Needed from the entries below: every line that holds the word "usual".

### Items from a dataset
▬▬▬▬▬▬▬▬▬▬

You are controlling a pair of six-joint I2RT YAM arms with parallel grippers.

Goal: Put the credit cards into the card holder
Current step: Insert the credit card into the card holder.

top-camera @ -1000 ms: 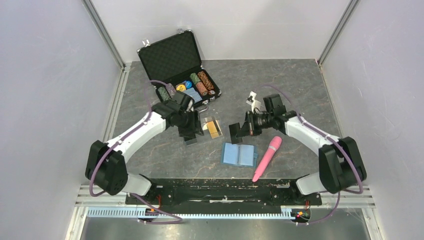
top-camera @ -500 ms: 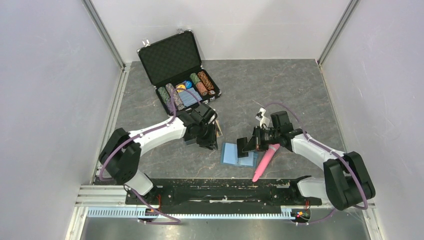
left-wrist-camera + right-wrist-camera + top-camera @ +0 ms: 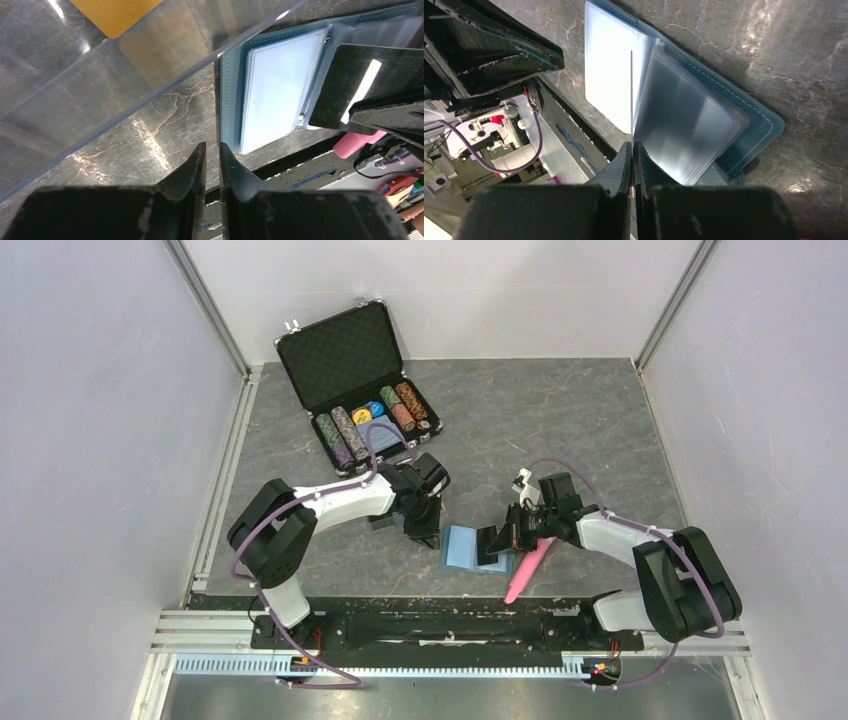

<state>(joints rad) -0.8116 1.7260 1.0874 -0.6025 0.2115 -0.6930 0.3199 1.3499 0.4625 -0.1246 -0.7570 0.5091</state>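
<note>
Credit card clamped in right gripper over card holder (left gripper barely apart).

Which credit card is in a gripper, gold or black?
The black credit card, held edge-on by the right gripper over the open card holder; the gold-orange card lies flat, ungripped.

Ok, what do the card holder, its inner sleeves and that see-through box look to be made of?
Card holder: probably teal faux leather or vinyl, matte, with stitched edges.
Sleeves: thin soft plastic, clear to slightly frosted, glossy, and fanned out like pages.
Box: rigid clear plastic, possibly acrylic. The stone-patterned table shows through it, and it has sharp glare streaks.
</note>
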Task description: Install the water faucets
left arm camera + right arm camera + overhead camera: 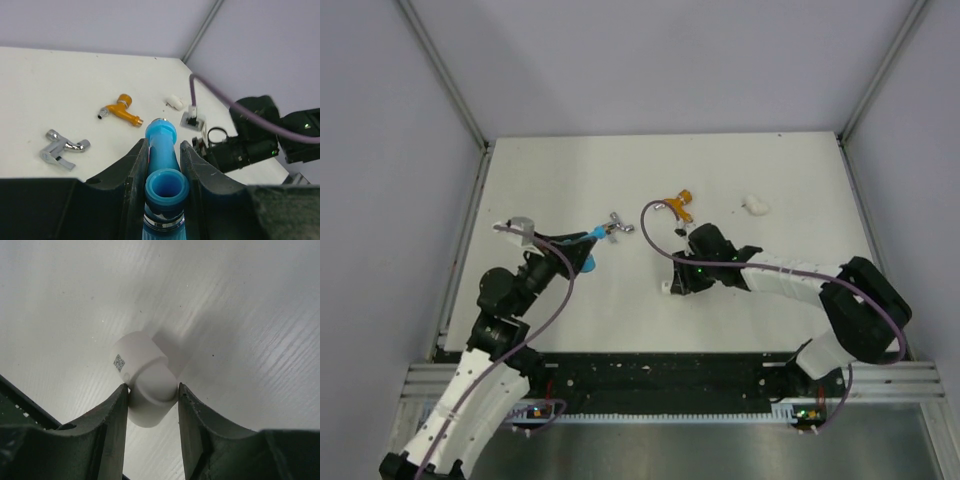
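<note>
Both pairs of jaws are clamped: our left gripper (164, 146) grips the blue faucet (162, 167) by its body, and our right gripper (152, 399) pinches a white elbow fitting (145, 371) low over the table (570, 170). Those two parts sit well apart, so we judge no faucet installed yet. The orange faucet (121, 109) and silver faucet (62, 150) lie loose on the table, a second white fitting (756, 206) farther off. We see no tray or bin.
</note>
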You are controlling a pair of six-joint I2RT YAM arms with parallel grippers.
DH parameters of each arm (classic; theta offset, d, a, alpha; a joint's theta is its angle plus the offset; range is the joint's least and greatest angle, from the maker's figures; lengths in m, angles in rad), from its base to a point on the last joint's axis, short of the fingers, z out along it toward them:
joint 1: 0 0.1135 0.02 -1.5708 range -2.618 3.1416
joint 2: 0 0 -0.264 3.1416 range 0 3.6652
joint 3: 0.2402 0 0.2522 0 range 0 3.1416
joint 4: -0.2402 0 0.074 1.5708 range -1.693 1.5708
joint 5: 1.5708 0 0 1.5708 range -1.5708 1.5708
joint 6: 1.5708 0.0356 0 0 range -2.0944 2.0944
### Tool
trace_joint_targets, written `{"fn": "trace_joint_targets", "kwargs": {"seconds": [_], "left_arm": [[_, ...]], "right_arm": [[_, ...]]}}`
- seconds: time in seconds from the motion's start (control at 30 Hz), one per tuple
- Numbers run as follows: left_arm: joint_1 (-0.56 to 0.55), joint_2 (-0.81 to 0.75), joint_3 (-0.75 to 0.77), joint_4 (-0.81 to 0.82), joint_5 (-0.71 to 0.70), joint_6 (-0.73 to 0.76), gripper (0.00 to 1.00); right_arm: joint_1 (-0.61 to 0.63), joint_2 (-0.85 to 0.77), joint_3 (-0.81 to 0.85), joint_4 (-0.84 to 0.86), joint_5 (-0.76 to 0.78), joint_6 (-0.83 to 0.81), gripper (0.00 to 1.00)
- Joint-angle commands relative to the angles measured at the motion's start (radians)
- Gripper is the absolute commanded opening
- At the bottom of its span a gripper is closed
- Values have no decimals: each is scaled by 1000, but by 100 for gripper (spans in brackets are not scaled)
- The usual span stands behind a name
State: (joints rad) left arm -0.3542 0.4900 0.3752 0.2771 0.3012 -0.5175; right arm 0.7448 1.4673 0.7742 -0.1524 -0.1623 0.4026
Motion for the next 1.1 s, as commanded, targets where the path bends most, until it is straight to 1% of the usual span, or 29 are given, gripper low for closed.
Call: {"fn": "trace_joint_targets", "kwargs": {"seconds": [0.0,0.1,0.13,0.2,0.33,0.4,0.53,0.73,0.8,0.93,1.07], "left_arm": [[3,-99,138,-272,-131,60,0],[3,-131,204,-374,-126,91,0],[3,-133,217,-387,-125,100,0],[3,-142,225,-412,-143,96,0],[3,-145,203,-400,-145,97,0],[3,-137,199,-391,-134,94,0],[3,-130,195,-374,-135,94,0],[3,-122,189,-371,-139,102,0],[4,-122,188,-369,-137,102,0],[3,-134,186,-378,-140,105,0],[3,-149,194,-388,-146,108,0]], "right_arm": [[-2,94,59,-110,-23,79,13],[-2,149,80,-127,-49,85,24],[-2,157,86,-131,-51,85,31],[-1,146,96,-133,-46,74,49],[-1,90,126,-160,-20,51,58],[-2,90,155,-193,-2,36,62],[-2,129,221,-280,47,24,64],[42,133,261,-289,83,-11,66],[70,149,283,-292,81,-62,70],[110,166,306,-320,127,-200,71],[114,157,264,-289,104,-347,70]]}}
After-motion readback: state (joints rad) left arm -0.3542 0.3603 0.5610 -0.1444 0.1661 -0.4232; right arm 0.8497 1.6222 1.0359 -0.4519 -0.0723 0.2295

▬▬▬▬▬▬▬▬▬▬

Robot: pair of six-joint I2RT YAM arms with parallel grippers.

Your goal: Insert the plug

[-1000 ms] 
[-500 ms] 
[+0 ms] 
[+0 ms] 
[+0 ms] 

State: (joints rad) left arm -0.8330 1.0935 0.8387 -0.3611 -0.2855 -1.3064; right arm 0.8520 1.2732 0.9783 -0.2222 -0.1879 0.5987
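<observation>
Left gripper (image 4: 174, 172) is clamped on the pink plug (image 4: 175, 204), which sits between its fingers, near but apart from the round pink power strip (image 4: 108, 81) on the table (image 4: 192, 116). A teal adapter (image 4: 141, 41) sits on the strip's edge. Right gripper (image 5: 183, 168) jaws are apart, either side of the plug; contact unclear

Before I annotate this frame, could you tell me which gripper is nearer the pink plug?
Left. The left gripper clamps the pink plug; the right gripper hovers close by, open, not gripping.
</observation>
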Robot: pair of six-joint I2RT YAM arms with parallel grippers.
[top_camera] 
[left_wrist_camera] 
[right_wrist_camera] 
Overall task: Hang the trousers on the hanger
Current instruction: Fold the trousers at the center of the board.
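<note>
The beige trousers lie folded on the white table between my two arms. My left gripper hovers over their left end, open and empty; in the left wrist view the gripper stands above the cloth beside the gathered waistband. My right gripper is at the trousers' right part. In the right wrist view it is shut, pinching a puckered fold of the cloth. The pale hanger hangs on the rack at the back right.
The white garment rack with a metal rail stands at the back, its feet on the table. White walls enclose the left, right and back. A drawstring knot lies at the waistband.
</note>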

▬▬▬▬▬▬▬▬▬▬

### Result of this exercise
- The usual span stands behind a name
Motion for the next 1.1 s, as commanded, targets where the path bends most, until it is straight to 1% of the usual span, or 29 are given, gripper low for closed.

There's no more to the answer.